Task objective
For each line of the listing that holds "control", show the full line.

Stored data
=== Begin Enclosure ===
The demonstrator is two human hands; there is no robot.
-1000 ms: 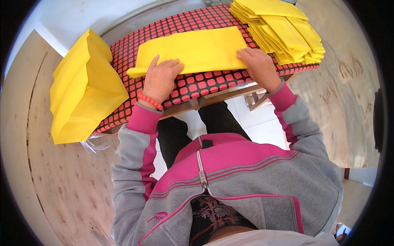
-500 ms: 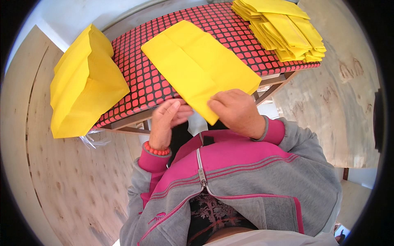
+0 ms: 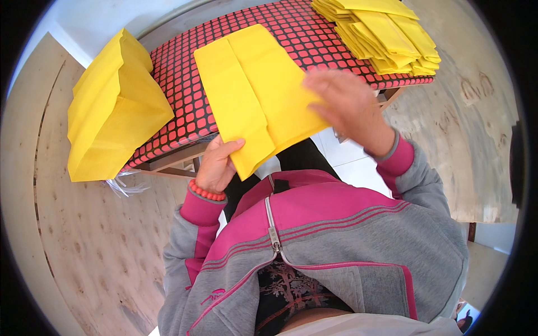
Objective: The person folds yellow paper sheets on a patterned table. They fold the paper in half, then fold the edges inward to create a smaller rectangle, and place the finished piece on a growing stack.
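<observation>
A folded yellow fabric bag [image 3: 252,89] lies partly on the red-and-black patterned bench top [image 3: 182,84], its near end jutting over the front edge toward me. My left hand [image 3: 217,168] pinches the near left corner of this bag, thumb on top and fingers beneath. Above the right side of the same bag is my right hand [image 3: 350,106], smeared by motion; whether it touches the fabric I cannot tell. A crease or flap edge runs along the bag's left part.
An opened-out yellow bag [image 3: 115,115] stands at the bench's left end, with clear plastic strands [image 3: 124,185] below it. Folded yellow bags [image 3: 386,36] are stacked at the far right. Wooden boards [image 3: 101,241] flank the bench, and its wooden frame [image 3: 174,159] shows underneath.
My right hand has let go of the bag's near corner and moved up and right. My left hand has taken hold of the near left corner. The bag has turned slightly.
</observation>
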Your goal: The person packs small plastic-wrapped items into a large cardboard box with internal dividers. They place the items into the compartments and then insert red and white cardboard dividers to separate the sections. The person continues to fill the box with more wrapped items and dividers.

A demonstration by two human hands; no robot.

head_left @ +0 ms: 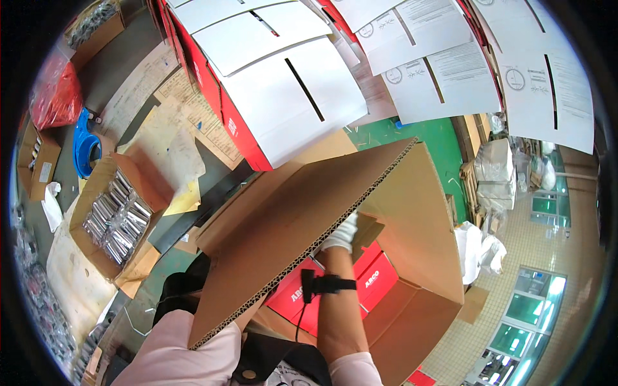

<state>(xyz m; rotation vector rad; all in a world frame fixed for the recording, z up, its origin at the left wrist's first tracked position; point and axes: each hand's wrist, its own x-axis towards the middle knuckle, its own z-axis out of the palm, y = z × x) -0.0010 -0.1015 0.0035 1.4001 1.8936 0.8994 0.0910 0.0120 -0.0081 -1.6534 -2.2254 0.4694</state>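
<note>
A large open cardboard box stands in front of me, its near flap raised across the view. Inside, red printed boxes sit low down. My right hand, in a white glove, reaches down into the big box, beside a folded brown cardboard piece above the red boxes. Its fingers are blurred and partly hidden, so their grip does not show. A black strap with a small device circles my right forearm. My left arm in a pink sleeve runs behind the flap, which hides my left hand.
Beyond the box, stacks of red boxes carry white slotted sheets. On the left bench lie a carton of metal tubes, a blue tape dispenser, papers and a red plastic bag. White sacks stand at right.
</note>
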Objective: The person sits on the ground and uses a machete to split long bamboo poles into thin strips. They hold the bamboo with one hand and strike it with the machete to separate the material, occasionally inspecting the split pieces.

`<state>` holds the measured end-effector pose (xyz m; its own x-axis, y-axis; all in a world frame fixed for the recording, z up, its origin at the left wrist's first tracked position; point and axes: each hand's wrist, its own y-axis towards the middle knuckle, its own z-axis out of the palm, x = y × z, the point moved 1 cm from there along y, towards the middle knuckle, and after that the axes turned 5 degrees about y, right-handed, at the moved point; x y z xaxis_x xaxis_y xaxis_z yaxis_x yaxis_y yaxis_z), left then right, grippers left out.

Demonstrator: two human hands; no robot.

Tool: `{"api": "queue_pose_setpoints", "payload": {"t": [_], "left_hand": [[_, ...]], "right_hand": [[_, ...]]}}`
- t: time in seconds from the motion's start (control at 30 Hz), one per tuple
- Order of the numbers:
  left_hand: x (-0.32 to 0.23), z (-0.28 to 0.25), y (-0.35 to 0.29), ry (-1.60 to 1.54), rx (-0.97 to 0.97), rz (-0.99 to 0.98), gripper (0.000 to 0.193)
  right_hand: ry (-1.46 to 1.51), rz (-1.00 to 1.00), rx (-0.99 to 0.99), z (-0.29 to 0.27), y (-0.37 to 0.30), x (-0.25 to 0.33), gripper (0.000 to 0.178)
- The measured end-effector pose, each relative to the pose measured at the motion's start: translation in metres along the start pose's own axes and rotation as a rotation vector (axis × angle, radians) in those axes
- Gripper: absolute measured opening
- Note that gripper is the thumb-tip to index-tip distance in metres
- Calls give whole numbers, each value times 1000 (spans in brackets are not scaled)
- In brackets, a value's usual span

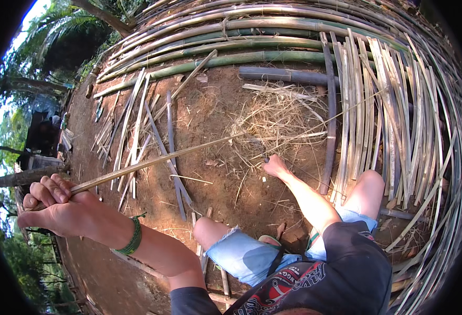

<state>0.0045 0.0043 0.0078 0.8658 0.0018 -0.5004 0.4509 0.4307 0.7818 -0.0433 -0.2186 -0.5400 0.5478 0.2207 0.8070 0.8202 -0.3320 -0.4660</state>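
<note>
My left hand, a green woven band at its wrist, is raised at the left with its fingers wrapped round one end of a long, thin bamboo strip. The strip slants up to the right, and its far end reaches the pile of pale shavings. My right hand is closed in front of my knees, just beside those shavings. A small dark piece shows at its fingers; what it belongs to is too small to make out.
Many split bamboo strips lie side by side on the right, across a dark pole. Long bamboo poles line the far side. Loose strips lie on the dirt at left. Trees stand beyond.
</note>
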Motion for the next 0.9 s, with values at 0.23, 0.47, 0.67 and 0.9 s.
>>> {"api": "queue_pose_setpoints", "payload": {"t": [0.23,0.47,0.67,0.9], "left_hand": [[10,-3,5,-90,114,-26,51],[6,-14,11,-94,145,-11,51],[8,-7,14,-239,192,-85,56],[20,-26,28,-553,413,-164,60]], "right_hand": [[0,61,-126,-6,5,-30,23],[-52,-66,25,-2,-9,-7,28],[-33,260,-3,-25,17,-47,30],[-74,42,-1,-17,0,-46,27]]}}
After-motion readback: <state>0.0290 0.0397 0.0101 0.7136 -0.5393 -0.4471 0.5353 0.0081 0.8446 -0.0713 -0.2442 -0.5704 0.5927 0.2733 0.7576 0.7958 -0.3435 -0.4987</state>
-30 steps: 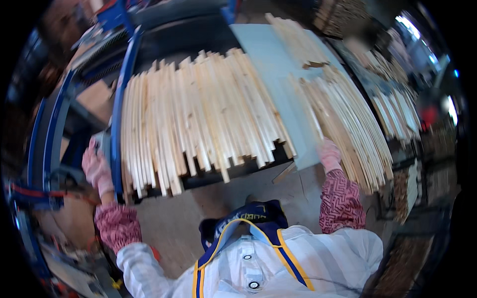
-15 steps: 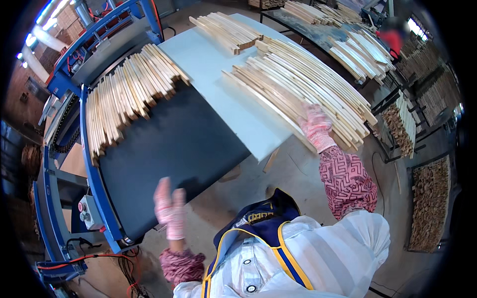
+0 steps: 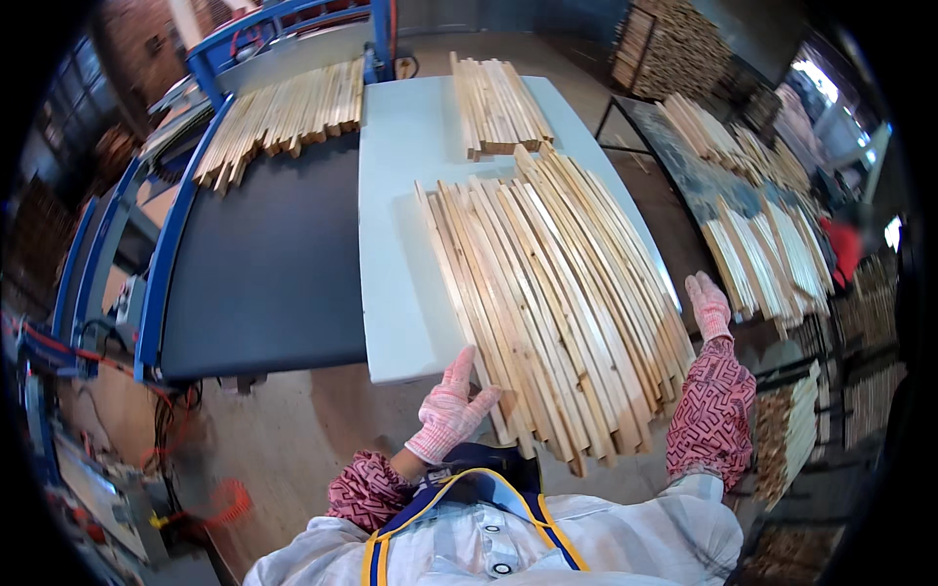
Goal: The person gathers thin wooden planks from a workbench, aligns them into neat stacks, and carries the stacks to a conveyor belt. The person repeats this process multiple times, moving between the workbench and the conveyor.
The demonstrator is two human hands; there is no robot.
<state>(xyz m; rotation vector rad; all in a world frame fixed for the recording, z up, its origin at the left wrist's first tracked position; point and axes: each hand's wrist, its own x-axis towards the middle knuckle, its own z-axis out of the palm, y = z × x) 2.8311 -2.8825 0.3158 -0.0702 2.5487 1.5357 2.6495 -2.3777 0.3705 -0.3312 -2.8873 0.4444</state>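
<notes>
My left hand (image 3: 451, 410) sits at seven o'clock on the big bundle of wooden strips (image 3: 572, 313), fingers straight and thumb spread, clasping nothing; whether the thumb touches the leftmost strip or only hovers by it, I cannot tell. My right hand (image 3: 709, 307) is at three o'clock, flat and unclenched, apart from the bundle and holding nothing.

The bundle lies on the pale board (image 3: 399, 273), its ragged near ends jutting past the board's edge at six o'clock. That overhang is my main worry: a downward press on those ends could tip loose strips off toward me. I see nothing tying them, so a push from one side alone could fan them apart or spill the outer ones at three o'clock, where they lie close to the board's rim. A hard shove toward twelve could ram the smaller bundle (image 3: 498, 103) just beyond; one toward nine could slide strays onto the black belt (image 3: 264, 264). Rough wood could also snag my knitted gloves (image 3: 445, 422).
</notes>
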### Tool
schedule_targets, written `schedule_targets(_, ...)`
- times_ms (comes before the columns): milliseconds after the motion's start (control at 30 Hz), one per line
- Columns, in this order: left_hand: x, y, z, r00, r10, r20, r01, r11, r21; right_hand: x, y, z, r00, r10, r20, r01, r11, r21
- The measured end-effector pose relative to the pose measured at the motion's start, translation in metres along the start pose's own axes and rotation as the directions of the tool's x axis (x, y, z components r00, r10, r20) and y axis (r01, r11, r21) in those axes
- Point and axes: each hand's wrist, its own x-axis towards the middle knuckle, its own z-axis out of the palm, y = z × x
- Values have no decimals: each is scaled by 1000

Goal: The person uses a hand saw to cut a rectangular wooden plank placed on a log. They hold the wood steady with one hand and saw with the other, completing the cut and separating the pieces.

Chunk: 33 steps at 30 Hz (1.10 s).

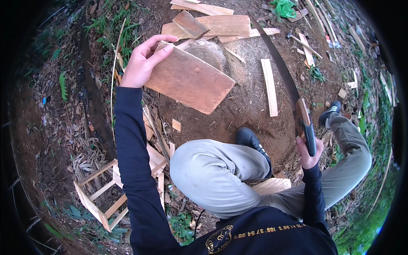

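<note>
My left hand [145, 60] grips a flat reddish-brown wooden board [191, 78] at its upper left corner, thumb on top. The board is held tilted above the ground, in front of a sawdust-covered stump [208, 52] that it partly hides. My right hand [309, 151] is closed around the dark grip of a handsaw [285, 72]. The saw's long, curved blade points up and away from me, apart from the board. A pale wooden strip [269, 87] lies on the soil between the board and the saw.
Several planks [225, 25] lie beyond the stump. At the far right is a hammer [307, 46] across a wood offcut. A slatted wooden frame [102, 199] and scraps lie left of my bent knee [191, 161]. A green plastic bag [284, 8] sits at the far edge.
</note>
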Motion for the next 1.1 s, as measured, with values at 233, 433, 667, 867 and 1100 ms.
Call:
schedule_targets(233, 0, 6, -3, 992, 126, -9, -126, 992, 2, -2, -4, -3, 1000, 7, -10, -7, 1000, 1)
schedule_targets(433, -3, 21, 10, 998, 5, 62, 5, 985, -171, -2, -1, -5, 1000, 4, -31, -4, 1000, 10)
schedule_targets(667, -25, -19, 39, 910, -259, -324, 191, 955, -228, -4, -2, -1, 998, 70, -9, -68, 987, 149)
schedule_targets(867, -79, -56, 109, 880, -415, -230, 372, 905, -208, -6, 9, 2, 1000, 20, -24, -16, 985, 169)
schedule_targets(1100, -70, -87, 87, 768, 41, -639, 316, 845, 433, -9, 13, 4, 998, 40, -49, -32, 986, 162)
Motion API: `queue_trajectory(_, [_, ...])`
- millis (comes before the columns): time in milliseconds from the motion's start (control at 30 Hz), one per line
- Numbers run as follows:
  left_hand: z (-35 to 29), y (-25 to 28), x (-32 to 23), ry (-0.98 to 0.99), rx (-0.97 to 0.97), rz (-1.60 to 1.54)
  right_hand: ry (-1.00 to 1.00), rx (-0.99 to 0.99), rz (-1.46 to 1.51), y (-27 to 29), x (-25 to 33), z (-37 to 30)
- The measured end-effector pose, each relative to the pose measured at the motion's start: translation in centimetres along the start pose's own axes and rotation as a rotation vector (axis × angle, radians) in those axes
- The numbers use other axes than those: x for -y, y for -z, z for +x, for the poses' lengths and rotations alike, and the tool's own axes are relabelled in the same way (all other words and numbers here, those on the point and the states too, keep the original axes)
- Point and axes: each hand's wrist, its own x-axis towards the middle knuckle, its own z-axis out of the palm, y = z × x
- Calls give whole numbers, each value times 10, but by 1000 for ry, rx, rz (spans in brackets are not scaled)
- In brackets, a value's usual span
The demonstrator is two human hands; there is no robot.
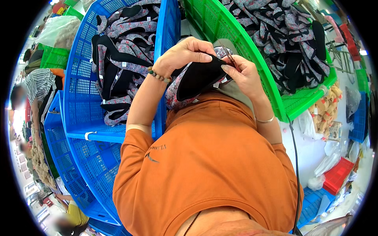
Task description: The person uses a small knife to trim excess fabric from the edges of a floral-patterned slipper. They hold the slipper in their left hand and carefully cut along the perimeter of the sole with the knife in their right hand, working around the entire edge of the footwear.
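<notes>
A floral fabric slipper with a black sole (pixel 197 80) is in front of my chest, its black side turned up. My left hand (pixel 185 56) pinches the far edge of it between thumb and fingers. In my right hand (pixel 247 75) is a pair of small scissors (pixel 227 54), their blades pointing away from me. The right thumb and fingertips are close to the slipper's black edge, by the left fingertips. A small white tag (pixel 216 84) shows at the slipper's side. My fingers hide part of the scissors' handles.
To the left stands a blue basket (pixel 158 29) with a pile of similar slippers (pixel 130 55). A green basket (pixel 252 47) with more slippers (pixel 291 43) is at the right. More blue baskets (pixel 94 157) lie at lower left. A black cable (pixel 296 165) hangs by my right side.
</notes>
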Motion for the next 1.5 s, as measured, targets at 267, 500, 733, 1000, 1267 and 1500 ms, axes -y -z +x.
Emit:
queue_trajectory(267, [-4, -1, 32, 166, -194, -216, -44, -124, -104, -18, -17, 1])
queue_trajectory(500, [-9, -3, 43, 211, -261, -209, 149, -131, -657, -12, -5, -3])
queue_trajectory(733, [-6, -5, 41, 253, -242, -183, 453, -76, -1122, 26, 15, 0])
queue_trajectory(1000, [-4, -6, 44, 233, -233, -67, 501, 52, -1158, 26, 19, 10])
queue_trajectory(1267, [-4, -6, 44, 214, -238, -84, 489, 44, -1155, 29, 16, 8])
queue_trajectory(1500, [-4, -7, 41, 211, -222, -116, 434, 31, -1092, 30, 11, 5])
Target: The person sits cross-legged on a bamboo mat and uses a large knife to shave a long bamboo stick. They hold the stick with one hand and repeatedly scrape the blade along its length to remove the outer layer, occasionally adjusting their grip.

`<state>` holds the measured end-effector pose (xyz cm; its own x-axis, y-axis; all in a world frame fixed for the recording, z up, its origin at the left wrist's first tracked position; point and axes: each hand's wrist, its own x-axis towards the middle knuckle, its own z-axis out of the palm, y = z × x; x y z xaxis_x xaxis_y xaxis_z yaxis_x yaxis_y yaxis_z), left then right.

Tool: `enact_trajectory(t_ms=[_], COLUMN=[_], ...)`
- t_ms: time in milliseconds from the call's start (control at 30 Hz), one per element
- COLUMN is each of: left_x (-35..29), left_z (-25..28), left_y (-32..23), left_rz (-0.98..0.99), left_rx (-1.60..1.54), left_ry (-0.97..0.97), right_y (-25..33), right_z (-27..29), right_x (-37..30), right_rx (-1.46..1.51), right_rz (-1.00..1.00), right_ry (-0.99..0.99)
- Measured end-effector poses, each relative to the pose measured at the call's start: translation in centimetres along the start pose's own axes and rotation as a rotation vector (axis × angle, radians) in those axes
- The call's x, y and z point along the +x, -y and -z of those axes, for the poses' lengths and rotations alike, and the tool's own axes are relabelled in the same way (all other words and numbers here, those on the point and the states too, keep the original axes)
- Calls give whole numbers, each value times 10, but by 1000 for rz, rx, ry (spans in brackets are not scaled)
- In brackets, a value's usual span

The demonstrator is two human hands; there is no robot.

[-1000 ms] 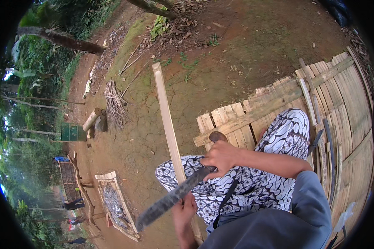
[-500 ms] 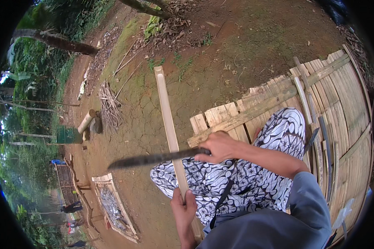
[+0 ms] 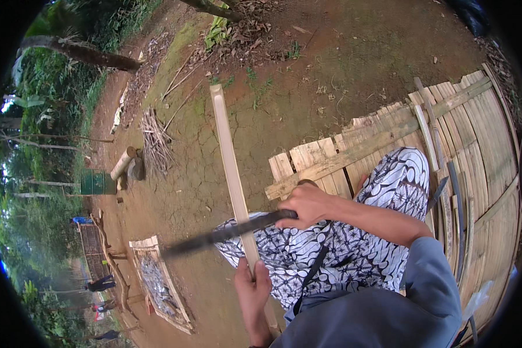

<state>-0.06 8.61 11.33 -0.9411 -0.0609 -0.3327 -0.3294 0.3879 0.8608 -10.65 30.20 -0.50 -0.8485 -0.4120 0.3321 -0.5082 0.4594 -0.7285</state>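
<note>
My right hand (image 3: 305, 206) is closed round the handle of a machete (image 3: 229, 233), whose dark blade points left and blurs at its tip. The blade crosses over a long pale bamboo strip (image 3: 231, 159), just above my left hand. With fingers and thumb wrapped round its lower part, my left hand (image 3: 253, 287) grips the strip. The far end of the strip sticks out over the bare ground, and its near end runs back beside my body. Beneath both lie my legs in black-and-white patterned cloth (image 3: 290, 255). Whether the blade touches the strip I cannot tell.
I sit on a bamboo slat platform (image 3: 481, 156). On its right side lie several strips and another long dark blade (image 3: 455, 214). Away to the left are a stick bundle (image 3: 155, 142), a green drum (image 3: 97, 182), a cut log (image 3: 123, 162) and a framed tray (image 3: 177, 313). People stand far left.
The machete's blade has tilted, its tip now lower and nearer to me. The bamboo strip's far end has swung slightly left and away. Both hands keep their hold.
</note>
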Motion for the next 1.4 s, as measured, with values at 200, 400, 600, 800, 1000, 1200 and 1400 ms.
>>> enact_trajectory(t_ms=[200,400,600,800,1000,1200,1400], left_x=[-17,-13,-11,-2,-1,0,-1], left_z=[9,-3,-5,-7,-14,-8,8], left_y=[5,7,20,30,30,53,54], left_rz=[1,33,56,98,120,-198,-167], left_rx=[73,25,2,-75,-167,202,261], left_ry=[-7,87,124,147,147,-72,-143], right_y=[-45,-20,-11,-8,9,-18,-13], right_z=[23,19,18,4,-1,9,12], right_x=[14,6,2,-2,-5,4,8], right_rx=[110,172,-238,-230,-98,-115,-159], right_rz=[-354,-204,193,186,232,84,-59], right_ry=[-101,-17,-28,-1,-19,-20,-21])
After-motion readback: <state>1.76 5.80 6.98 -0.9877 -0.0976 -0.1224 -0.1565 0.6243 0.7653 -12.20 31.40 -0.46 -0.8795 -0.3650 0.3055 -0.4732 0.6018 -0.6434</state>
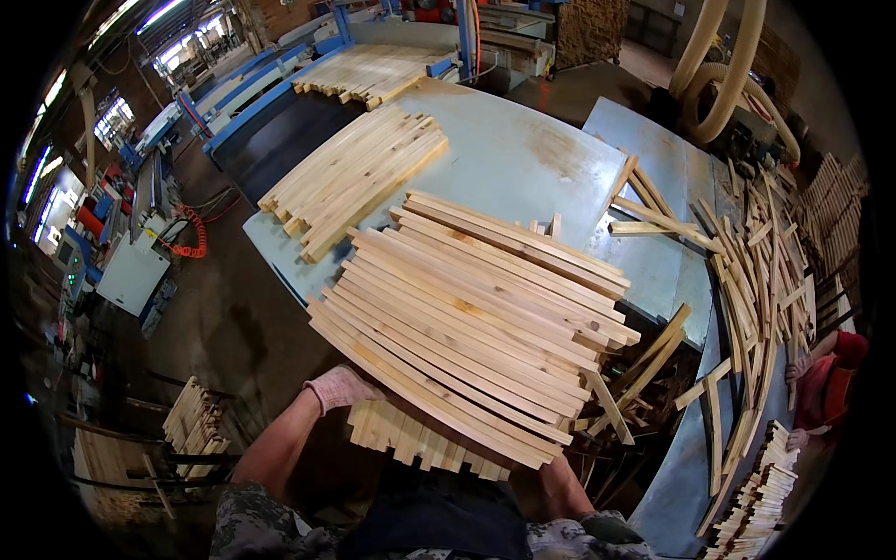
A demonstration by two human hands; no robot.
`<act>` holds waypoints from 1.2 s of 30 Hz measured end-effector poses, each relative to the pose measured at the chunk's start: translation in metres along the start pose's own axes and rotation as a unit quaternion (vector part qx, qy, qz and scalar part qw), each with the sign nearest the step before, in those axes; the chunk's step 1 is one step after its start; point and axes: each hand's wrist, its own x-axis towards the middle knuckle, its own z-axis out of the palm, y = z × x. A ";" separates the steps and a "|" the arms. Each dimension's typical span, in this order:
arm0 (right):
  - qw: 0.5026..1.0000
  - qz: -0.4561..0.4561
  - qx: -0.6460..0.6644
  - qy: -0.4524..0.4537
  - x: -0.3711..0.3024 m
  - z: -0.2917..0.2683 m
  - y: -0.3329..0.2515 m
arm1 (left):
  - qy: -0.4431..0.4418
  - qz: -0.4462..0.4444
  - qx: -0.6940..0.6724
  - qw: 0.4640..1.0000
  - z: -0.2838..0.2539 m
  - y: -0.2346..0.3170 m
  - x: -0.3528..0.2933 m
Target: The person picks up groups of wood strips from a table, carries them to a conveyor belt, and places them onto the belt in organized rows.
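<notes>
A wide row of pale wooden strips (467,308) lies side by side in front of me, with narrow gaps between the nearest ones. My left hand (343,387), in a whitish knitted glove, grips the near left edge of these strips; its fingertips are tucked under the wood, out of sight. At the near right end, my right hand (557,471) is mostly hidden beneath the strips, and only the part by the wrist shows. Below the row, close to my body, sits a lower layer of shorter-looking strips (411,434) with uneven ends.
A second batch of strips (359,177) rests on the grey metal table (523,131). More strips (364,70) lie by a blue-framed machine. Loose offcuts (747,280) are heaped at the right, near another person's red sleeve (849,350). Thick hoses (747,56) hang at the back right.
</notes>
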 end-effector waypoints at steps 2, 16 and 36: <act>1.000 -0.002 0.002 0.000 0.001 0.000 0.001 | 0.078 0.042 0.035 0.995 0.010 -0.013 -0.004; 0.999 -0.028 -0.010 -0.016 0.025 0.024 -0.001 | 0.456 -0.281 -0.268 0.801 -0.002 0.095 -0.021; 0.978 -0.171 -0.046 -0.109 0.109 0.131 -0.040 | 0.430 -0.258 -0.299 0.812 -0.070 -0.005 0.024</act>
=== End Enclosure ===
Reply
- t: time in seconds from the motion's start (control at 30 Hz), one per tuple
- times_ms (comes before the columns): milliseconds after the motion's start (control at 30 Hz), one per line
- millis (comes before the columns): time in milliseconds from the motion's start (control at 30 Hz), one per line
- t_ms: time in milliseconds from the call's start (control at 30 Hz), one per element

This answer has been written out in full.